Here is the softmax function:

function [ val ] = softmax( val )
    val=exp(val);
    val=val./repmat(sum(val),10,1);
end

The labels_matrix is the aimed output matrix for A2 and created as:

   labels_matrix=full(sparse(labels+1,1:train_amount,1));
   test_labels_matrix=full(sparse(test_labels+1,1:test_amount,1));  

And Relu:

function [ val ] = relu( val,leaky )
    val(find(val<0))=leaky*val(find(val<0));
end

Data shuffle

    %this version is wrong, due to it only shuffles label and data without doing the same shuffling on the 'labels_matrix' which is used to calculate MLP's delta in output layer. It destroyed the link between data and label.

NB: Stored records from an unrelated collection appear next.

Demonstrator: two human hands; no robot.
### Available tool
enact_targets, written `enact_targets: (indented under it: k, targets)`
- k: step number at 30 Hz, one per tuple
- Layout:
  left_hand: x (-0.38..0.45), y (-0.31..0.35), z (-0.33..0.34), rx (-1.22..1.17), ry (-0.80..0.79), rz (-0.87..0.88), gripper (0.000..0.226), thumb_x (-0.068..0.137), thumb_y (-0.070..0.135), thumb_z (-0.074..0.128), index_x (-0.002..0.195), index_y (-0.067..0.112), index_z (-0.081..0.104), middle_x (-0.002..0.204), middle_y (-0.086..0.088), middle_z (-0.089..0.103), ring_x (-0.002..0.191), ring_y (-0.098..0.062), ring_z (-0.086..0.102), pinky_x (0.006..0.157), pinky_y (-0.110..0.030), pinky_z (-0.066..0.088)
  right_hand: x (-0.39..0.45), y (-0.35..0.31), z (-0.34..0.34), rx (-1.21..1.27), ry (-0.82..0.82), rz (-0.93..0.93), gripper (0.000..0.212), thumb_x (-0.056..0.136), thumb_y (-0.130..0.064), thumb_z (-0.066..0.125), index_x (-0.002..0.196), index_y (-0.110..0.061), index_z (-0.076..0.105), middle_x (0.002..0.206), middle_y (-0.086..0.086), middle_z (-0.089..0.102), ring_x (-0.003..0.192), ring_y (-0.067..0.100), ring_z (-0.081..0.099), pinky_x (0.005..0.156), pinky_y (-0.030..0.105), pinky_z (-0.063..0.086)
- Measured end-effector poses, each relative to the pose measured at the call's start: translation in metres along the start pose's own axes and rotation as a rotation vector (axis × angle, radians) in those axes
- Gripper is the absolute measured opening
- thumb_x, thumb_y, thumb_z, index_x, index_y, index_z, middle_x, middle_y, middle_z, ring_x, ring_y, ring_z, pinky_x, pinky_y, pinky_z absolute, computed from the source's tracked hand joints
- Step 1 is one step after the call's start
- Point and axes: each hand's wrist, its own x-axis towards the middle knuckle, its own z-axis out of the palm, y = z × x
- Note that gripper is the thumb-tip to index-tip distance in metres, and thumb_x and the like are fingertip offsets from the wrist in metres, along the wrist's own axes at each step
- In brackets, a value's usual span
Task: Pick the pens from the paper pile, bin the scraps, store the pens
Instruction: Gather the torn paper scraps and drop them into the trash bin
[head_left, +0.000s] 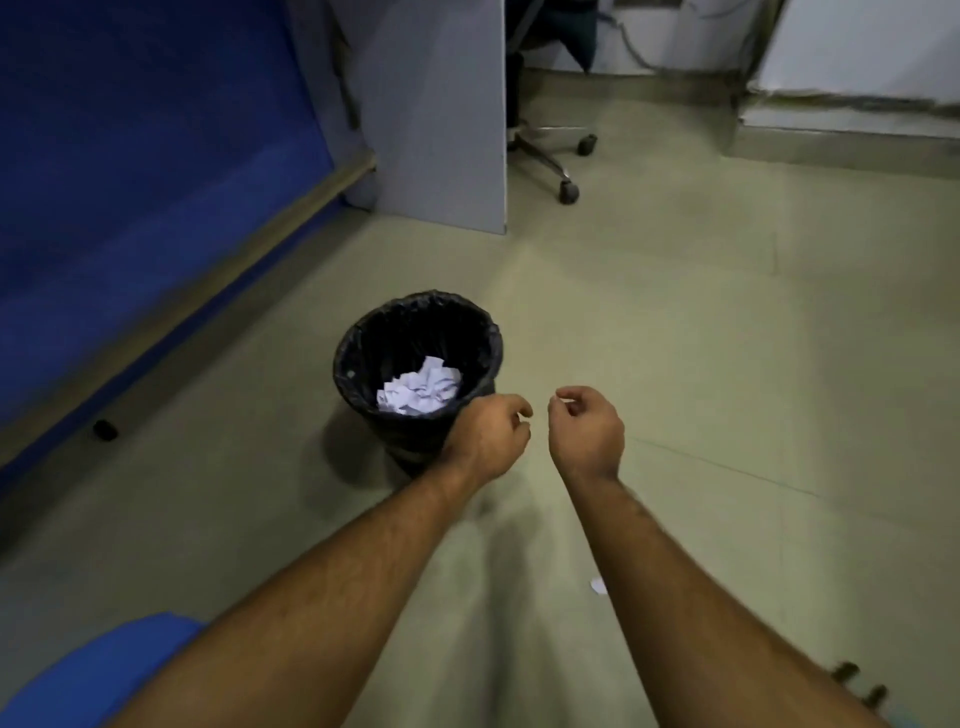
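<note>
Fingers (521, 415) of the left hand (488, 436): loosely curled, holding nothing visible; hand in front of the near rim of the bin (415, 317). Fingers of the right hand (584, 423): likewise loosely curled inward, nothing seen between them; hand just right of the left, apart from it, over bare floor (727, 338). Bin: black, lined with a black bag, upright on the floor. Scraps (421, 392): white paper pieces heaped at the bin's bottom. One stray scrap (598, 586) on the floor beside the right forearm. Pens: none in view. Chair base (550, 156) with castors beyond a grey panel (441, 130); blue wall (130, 156) at left
</note>
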Motion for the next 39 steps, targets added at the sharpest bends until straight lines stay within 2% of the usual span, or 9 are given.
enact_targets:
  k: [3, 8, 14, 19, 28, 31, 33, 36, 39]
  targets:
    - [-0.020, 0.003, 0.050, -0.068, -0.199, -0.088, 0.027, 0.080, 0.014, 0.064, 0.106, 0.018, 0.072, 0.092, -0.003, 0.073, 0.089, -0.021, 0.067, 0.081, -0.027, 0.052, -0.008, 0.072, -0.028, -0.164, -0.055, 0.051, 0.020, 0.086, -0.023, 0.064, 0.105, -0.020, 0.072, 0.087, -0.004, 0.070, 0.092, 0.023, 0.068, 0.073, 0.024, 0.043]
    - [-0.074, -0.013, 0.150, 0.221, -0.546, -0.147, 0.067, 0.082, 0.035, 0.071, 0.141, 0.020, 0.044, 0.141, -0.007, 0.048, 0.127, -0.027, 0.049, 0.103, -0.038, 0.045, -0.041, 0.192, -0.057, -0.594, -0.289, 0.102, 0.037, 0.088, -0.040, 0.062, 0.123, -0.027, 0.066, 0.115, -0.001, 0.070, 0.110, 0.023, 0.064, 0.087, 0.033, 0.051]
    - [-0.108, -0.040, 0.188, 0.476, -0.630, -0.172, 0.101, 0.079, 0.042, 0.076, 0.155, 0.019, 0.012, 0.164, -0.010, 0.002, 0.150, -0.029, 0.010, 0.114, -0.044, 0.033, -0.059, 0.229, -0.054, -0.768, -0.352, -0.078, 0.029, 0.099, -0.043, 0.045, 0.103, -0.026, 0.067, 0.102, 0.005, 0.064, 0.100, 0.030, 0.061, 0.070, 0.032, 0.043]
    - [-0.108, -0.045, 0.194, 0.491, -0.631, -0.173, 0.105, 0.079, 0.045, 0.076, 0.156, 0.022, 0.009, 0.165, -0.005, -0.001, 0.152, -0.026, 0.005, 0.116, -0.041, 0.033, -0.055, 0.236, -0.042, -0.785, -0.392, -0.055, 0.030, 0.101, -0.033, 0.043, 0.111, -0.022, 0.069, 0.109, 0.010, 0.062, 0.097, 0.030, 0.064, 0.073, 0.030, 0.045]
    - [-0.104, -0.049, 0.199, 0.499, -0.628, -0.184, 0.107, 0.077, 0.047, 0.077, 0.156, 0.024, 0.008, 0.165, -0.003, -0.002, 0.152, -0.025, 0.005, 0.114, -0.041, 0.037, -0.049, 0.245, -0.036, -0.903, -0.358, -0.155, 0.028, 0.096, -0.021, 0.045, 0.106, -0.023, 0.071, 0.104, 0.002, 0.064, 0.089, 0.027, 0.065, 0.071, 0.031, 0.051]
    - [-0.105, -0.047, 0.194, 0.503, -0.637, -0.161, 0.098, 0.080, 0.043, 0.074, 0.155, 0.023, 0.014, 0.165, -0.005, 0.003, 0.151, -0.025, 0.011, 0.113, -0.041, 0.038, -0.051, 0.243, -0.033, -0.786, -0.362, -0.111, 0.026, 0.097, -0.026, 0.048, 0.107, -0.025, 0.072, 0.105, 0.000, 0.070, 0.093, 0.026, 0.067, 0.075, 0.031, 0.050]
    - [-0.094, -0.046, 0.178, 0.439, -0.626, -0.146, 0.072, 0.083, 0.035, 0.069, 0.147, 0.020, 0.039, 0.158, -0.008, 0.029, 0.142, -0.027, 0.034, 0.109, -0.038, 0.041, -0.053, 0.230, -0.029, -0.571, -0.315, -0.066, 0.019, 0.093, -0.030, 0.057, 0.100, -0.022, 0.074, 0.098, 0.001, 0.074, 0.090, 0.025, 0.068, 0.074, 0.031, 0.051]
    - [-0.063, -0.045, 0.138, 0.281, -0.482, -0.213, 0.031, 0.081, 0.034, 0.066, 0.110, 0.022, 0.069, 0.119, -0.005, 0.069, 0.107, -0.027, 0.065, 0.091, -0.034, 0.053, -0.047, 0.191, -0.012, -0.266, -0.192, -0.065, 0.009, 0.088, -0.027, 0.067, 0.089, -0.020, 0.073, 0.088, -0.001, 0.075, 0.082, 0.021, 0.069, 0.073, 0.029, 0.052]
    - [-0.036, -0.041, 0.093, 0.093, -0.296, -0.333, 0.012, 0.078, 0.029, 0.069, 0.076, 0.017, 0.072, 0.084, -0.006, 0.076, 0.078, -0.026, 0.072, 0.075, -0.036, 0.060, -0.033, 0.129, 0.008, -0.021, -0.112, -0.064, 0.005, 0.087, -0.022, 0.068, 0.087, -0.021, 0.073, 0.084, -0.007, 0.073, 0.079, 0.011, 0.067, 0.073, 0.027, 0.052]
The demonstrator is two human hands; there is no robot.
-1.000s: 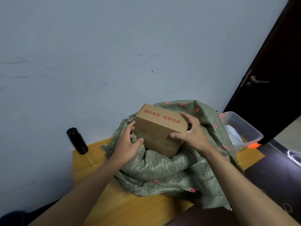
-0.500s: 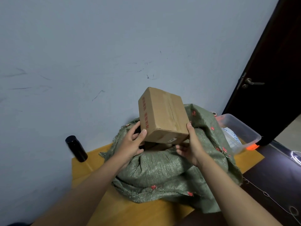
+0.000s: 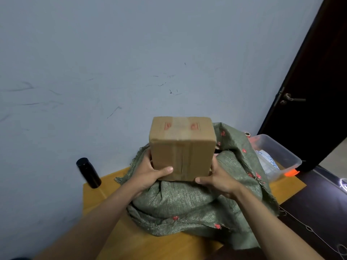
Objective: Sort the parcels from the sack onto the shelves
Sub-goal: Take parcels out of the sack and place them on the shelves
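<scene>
Gripping a taped cardboard parcel point(image 3: 181, 147) from both sides, left hand point(image 3: 150, 172) and right hand point(image 3: 218, 180) curled round its lower corners, green sack point(image 3: 187, 201) directly beneath.

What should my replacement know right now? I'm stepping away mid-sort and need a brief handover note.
Left hand: grips the left side of the cardboard parcel, thumb across its front.
Right hand: grips the parcel's lower right side.
Parcel: taped shut, held above the green woven sack, which sits bulging on the wooden table.
Nearby: black bottle to the left, clear plastic tub to the right.
Done: this parcel is out of the sack.
Left: carry it to a shelf (none in view), then take out whatever else the sack holds.
</scene>
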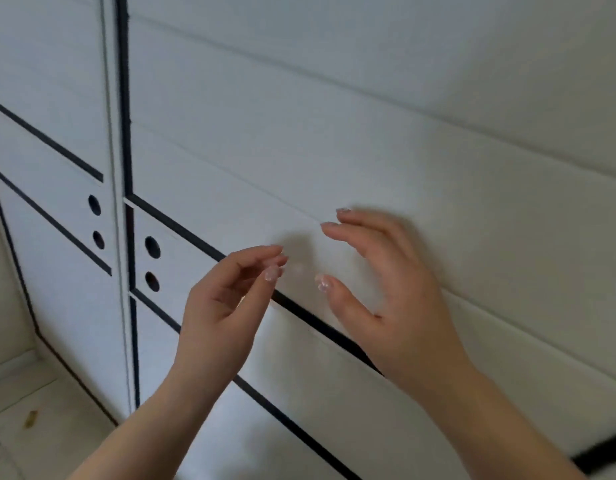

%    function [ label, data ] = shuffle_data( label, data )
%        [row column]=size(data);
%        array=randperm(column);
%        data=data(:,array);
%        label=label(array);
%        %if shuffle respect to row then use the code below
%        %data=data(randperm(row),:);
%    end

function [ label, label_matrix, data ] = shuffle_data( label, label_matrix, data  )
    [row column]=size(data);
    array=randperm(column);
    data=data(:,array);
    label=label(array);
    label_matrix=label_matrix(:, array);
    %if shuffle respect to row then use the code below
    %data=data(randperm(row),:);
end

Data loading:

function [ dimension, images, labels, labels_matrix, train_amount, test_labels_matrix, test_images, test_labels, test_amount] = load_mnist_data()
    %%load training and testing data, labels
        data_location='C:\Users\yz39g15\Documents\MATLAB\common\mnist test\for the report/modify/train-images.idx3-ubyte';
        label_location='C:\Users\yz39g15\Documents\MATLAB\common\mnist test\for the report/modify/train-labels.idx1-ubyte';
        test_data_location='C:\Users\yz39g15\Documents\MATLAB\common\mnist test\for the report/modify/t10k-images.idx3-ubyte';
        test_label_location='C:\Users\yz39g15\Documents\MATLAB\common\mnist test\for the report/modify/t10k-labels.idx1-ubyte';
        images = loadMNISTImages(data_location);
        labels = loadMNISTLabels(label_location);
        test_images=loadMNISTImages(test_data_location);
        test_labels=loadMNISTLabels(test_label_location);
    %%data centralization
        [dimension train_amount]=size(images);
        [dimension test_amount]=size(test_images);


    %%complete normalization
    %%transform labels from index to matrix in order to apply square loss function in output layer
        labels_matrix=full(sparse(labels+1,1:train_amount,1));
        test_labels_matrix=full(sparse(test_labels+1,1:test_amount,1));        
end

When you are shuffling the images, the association data-label is lost. Since this association must survive, what you need is to enforce the same shuffling for both data and labels.

In order to do so you could, for instance, Create an external shuffled index list: shuffled=randperm(N), with N the number of images and then pass to the train method either the list created or the elements of images and label addressed by the shuffled list.